[REQUIREMENT]: Go to the line below containing "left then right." and print exactly from there through the line containing "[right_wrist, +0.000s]", both included. Print nothing else.

[Stored dataset items]:
>>>>
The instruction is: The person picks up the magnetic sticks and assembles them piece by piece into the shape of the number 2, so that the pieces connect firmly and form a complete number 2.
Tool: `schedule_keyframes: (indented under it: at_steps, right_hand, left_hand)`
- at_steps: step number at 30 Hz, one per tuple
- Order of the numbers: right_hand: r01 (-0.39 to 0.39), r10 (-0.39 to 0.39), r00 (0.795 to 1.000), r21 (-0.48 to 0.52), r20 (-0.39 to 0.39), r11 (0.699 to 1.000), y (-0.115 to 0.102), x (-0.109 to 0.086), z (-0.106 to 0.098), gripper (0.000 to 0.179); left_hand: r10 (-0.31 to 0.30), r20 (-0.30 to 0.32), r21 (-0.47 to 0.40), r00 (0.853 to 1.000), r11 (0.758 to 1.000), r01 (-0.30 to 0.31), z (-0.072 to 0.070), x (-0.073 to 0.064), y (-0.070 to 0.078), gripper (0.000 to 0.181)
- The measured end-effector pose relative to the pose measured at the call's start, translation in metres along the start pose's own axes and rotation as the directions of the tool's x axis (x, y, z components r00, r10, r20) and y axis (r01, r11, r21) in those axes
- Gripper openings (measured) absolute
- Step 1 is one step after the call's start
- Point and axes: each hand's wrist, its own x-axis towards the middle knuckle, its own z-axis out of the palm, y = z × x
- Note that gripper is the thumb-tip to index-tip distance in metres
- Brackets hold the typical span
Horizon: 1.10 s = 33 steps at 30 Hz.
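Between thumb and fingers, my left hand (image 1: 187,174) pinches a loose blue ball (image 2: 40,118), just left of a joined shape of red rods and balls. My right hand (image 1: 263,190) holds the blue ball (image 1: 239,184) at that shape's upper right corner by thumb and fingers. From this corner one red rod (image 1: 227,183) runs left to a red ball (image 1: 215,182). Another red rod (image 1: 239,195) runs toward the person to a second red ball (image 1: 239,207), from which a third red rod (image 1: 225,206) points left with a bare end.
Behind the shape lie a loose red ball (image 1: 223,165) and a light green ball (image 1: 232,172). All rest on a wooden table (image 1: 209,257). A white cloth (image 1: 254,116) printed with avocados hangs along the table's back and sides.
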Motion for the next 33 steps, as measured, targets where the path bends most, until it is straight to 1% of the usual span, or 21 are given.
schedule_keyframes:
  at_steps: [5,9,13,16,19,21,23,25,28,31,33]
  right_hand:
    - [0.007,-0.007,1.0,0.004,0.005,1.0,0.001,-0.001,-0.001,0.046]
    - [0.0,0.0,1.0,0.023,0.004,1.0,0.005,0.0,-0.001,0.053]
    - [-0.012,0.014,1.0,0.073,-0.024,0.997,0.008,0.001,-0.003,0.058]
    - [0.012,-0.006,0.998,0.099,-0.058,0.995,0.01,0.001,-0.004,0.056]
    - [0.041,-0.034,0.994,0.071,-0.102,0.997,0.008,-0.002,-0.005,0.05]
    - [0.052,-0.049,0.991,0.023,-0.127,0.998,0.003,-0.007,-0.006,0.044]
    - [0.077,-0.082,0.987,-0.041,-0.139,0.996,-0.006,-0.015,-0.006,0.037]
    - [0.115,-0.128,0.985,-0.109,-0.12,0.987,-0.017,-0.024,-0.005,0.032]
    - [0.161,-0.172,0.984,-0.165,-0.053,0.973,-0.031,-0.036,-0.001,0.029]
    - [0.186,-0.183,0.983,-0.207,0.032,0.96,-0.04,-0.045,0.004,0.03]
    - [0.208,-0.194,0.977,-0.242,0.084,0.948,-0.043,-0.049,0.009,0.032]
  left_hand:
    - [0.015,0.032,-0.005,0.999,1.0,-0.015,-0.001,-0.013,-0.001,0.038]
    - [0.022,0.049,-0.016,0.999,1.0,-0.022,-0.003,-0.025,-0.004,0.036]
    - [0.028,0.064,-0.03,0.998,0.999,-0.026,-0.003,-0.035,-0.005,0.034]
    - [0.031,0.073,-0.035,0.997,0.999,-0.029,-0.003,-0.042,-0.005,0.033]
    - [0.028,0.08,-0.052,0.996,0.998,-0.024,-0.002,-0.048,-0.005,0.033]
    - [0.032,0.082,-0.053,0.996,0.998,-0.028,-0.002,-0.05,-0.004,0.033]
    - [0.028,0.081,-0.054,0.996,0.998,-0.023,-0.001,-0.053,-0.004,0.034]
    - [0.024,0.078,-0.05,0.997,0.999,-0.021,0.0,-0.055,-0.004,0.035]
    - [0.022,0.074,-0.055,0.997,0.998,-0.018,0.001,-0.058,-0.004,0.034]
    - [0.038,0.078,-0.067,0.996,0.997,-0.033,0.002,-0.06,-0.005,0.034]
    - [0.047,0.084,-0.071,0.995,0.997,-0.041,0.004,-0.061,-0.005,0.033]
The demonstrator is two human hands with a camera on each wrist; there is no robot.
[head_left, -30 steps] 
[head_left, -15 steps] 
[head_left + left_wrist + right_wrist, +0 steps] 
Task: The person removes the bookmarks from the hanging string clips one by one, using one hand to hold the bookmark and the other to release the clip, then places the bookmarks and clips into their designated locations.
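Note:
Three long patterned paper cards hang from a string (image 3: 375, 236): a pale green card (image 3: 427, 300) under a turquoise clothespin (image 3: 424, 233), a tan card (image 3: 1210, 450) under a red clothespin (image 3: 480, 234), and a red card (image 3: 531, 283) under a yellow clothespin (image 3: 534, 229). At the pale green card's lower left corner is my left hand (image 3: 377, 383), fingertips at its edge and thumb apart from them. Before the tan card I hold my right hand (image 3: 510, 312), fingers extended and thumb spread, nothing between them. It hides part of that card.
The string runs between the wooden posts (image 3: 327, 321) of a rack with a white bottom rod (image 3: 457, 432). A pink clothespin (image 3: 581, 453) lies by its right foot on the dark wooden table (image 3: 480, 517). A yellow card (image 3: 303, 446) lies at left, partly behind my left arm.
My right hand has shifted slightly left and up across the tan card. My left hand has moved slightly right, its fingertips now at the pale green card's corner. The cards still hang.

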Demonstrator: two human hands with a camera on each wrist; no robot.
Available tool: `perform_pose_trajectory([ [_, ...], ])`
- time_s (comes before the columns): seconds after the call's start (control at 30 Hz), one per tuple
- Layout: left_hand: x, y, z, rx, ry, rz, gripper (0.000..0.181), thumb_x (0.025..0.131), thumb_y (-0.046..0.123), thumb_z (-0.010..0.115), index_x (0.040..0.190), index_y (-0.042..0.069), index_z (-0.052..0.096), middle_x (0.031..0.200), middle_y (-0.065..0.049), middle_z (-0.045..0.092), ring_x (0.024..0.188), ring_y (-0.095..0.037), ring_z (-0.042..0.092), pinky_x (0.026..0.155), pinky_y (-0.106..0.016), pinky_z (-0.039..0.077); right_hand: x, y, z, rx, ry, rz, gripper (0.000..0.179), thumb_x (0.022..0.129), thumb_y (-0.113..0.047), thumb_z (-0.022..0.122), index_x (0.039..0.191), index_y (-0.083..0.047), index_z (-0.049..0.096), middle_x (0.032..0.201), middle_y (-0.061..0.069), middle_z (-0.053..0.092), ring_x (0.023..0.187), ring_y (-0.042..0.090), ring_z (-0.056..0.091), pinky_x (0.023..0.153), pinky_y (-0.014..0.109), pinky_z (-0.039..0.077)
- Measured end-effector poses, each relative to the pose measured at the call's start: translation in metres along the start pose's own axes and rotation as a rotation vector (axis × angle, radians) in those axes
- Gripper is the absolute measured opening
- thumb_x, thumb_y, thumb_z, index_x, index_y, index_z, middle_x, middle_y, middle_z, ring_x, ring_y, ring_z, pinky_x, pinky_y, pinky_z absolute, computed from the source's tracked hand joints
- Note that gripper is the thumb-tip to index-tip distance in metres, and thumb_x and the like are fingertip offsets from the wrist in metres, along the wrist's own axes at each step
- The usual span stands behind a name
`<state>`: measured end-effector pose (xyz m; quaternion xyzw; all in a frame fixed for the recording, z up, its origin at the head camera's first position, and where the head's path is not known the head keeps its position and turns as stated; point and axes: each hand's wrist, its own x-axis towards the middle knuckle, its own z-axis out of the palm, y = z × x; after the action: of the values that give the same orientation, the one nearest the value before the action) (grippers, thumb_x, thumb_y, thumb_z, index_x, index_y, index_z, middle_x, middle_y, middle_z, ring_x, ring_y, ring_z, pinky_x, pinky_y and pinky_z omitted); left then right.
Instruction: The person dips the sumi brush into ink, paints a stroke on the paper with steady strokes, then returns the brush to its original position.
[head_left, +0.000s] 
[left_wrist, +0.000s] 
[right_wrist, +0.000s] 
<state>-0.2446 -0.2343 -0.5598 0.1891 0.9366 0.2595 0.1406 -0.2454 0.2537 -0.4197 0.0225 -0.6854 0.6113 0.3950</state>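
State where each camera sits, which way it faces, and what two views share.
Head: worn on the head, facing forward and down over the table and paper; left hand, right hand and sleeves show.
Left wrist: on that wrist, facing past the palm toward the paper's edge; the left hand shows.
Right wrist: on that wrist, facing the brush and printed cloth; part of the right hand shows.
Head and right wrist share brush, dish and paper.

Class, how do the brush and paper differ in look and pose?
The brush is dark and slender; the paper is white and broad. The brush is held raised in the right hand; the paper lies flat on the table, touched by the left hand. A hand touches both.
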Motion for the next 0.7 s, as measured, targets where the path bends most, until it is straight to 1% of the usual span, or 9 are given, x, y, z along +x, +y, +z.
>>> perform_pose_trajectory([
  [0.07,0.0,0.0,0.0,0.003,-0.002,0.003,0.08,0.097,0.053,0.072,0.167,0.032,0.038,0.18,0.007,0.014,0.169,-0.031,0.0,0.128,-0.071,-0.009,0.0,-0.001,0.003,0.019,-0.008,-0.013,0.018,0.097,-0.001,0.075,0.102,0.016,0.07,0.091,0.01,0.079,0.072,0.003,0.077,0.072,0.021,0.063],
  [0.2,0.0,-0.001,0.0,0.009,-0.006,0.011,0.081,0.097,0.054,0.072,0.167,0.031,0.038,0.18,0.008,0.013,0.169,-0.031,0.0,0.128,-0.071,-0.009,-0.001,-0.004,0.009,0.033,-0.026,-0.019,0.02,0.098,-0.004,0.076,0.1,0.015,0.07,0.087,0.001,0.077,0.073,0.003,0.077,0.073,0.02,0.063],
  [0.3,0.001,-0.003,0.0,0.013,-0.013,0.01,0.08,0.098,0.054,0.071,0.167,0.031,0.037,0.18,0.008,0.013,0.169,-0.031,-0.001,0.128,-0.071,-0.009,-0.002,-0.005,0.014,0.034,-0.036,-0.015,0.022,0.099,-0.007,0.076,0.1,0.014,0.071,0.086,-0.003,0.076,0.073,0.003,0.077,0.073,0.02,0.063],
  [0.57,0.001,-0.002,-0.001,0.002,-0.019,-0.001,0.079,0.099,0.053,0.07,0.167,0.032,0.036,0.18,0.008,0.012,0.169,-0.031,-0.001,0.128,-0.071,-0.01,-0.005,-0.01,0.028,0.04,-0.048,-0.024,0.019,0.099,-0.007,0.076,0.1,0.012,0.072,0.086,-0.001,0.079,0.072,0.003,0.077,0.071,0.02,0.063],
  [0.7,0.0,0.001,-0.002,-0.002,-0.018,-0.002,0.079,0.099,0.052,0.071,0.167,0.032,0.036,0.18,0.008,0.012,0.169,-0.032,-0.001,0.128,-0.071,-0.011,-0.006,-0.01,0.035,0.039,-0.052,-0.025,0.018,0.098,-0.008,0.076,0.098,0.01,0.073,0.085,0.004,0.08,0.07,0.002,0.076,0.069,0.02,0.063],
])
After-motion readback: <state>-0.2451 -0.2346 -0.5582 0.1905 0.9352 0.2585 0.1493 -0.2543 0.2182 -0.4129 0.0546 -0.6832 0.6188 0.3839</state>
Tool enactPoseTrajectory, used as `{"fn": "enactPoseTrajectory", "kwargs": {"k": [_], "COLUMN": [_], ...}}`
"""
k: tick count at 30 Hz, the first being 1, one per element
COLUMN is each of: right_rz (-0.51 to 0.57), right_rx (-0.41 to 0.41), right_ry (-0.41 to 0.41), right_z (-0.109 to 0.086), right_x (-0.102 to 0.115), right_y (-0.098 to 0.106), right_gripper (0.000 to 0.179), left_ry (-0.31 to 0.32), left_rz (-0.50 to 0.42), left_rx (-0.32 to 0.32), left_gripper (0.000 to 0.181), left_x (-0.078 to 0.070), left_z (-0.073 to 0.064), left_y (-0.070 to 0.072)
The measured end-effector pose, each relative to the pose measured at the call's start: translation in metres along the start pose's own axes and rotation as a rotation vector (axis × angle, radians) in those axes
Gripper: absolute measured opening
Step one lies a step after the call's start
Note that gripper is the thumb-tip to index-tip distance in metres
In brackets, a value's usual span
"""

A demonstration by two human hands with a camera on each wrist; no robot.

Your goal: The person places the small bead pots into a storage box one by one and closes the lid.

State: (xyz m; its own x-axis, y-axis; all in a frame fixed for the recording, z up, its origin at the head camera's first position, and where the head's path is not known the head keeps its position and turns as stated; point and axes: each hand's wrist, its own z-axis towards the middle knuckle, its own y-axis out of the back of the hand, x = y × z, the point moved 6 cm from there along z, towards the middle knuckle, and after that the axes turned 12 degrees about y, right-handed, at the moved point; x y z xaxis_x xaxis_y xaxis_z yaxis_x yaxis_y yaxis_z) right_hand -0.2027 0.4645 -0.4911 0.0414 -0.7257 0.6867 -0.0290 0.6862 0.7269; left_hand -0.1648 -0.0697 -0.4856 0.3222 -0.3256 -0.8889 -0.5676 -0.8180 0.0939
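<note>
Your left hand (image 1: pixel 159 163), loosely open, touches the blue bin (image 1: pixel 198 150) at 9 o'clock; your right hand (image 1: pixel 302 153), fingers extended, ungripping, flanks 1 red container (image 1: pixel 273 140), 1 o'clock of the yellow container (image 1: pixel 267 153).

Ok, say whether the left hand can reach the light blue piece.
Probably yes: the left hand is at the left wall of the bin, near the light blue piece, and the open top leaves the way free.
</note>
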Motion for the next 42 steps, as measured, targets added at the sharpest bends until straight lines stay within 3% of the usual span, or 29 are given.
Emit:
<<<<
[ANSWER TO THE PROBLEM]:
`<state>`: measured end-effector pose (xyz m; quaternion xyzw; all in a frame fixed for the recording, z up, its origin at the head camera's first position, and where the head's path is not known the head keeps its position and turns as stated; point and axes: each hand's wrist, its own x-axis towards the middle knuckle, its own z-axis out of the palm, y = z × x; after the action: of the values that give the same orientation, the one nearest the value before the action) (grippers, thumb_x, thumb_y, thumb_z, index_x, index_y, index_z, middle_x, middle_y, middle_z, ring_x, ring_y, ring_z, pinky_x, pinky_y and pinky_z omitted); left then right.
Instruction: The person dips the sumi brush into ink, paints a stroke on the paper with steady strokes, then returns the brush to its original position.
[head_left, +0.000s] 
[left_wrist, +0.000s] 
[right_wrist, +0.000s] 

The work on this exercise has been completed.